TRY IT:
Say the data back exactly as it is written below.

DATA EXCERPT:
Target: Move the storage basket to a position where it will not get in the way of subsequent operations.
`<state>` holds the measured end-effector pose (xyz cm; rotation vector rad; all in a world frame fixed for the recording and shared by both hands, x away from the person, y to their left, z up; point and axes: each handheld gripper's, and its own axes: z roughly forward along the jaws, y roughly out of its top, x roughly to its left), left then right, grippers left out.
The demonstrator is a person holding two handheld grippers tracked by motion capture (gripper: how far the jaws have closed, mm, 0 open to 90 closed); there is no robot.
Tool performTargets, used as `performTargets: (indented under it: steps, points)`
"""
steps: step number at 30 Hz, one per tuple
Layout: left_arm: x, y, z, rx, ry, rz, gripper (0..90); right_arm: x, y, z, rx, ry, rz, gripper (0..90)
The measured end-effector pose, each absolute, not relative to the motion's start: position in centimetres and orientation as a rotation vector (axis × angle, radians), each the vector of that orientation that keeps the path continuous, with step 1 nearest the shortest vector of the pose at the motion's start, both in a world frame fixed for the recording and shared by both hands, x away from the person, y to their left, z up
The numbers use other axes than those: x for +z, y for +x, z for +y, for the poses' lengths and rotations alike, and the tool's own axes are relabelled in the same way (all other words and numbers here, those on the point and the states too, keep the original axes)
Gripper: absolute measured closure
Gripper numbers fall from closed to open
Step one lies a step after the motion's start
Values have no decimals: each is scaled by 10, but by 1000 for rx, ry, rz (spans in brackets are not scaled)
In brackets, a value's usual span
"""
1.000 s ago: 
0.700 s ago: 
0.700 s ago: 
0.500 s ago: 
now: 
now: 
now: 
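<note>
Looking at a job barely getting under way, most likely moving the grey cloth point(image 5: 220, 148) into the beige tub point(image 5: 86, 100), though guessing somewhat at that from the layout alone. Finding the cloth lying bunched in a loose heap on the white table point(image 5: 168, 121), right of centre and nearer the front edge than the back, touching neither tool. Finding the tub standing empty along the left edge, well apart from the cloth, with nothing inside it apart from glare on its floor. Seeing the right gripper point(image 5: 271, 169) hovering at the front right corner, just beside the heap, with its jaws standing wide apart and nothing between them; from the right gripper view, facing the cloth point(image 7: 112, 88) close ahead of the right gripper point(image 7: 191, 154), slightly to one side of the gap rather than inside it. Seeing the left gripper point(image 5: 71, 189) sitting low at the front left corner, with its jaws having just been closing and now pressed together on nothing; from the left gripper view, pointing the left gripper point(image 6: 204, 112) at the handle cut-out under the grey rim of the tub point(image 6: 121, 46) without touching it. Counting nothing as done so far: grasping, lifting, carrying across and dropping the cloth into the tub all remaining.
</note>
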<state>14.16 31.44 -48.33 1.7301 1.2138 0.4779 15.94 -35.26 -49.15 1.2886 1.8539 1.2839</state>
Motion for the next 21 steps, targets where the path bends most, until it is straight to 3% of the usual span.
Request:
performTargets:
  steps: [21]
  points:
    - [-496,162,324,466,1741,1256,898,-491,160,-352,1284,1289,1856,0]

SOLUTION FOR THIS TASK:
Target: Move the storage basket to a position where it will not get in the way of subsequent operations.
`<state>` holds the measured end-effector pose (xyz cm; rotation vector rad; all in a world frame fixed for the recording and shared by both hands, x away from the person, y to their left, z up; point and axes: each handheld gripper's, and its own axes: z roughly forward along the jaws, y roughly out of its top, x roughly to its left), left then right, grippers left out.
The demonstrator is a person holding two handheld grippers tracked by motion capture (gripper: how far the jaws have closed, mm, 0 open to 90 closed); there is no robot.
Tool performTargets, used as `performTargets: (indented under it: steps, points)`
"""
steps: step number at 30 Hz, one per tuple
Layout: left_arm: x, y, z, rx, ry, rz, gripper (0..90); right_arm: x, y, z, rx, ry, rz, gripper (0..90)
The measured end-effector pose, each absolute, not relative to the motion's start: position in centimetres and orientation as a rotation vector (axis × angle, radians), each the vector of that orientation that keeps the path continuous, with step 1 nearest the shortest vector of the pose at the motion's start, both in a world frame fixed for the recording and shared by both hands, x away from the person, y to their left, z up
The numbers use other axes than those: x for +z, y for +x, z for +y, for the poses' lengths and rotations alike, and the tool's own axes are relabelled in the same way (all other words and numbers here, those on the point and the states too, keep the original axes)
Gripper: absolute measured closure
Gripper numbers fall from closed to open
Step one lies a step after the motion's start
Values have no decimals: each is scaled by 10, but by 1000 for rx, ry, rz (spans in brackets are not scaled)
In brackets, a value's usual span
"""
1.000 s ago: 
0.700 s ago: 
0.700 s ago: 
0.500 s ago: 
now: 
now: 
now: 
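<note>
Looking at a job barely getting under way, most likely moving the grey cloth point(image 5: 220, 148) into the beige tub point(image 5: 86, 100), though guessing somewhat at that from the layout alone. Finding the cloth lying bunched in a loose heap on the white table point(image 5: 168, 121), right of centre and nearer the front edge than the back, touching neither tool. Finding the tub standing empty along the left edge, well apart from the cloth, with nothing inside it apart from glare on its floor. Seeing the right gripper point(image 5: 271, 169) hovering at the front right corner, just beside the heap, with its jaws standing wide apart and nothing between them; from the right gripper view, facing the cloth point(image 7: 112, 88) close ahead of the right gripper point(image 7: 191, 154), slightly to one side of the gap rather than inside it. Seeing the left gripper point(image 5: 71, 189) sitting low at the front left corner, with its jaws having just been closing and now pressed together on nothing; from the left gripper view, pointing the left gripper point(image 6: 204, 112) at the handle cut-out under the grey rim of the tub point(image 6: 121, 46) without touching it. Counting nothing as done so far: grasping, lifting, carrying across and dropping the cloth into the tub all remaining.
</note>
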<state>14.16 31.44 -48.33 1.7301 1.2138 0.4779 15.94 -35.26 -49.15 1.2886 1.8539 1.2839</state>
Motion for the next 21 steps, targets where the path bends most, until it is straight to 3% of the usual span.
Request:
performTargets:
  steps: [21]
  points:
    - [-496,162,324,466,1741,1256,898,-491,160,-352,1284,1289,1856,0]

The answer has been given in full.